■ WHAT TO WORK ON
Write out all of the data again, precisely as it appears.

*** EXERCISE MATERIAL ***

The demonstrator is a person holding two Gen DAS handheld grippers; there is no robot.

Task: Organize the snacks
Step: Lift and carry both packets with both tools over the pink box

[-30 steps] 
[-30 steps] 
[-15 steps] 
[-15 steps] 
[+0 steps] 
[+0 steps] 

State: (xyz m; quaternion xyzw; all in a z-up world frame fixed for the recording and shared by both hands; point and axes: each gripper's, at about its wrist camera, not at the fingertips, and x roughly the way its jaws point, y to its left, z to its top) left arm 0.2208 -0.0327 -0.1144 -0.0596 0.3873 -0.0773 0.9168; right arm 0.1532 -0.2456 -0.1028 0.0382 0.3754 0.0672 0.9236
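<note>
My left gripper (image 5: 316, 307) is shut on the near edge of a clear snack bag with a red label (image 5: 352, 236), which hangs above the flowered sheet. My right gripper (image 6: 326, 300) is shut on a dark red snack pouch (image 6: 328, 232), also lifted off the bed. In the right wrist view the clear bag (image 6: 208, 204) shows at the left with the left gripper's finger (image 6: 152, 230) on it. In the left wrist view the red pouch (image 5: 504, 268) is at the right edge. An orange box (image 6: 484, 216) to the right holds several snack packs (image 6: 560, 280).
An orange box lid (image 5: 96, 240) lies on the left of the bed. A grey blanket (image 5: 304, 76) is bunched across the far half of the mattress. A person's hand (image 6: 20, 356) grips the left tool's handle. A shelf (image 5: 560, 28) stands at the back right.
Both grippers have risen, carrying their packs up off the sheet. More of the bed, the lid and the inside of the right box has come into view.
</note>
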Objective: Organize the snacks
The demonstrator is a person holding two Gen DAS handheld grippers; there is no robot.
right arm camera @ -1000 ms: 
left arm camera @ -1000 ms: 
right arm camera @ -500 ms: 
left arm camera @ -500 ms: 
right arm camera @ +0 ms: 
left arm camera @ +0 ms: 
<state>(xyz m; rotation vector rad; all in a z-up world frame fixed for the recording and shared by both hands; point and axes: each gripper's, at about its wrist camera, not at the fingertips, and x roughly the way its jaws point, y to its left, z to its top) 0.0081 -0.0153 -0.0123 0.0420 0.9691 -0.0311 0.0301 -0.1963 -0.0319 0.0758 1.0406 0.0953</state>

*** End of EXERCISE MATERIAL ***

■ SOLVED PROBLEM
The demonstrator is a person holding two Gen DAS handheld grippers; there is no robot.

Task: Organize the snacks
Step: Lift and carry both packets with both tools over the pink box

[-30 steps] 
[-30 steps] 
[-15 steps] 
[-15 steps] 
[+0 steps] 
[+0 steps] 

State: (xyz m; quaternion xyzw; all in a z-up world frame fixed for the recording and shared by both hands; point and axes: each gripper's, at about its wrist camera, not at the fingertips, and x roughly the way its jaws point, y to its left, z to its top) left arm 0.2208 -0.0327 -0.1144 -0.0596 0.3873 -0.0773 0.9168; right arm 0.1532 -0.2456 -0.1028 0.0382 0.3754 0.0672 0.9236
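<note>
My left gripper (image 5: 316, 307) is shut on the near edge of a clear snack bag with a red label (image 5: 352, 236), which hangs above the flowered sheet. My right gripper (image 6: 326, 300) is shut on a dark red snack pouch (image 6: 328, 232), also lifted off the bed. In the right wrist view the clear bag (image 6: 208, 204) shows at the left with the left gripper's finger (image 6: 152, 230) on it. In the left wrist view the red pouch (image 5: 504, 268) is at the right edge. An orange box (image 6: 484, 216) to the right holds several snack packs (image 6: 560, 280).
An orange box lid (image 5: 96, 240) lies on the left of the bed. A grey blanket (image 5: 304, 76) is bunched across the far half of the mattress. A person's hand (image 6: 20, 356) grips the left tool's handle. A shelf (image 5: 560, 28) stands at the back right.
Both grippers have risen, carrying their packs up off the sheet. More of the bed, the lid and the inside of the right box has come into view.
</note>
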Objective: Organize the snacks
The demonstrator is a person holding two Gen DAS handheld grippers; there is no robot.
right arm camera @ -1000 ms: 
left arm camera @ -1000 ms: 
right arm camera @ -500 ms: 
left arm camera @ -500 ms: 
right arm camera @ +0 ms: 
left arm camera @ +0 ms: 
<state>(xyz m; rotation vector rad; all in a z-up world frame fixed for the recording and shared by both hands; point and axes: each gripper's, at about its wrist camera, not at the fingertips, and x roughly the way its jaws point, y to its left, z to its top) 0.0081 -0.0153 -0.0123 0.0420 0.9691 -0.0311 0.0301 -0.1963 -0.0319 0.0758 1.0406 0.0953</state>

No additional output is expected.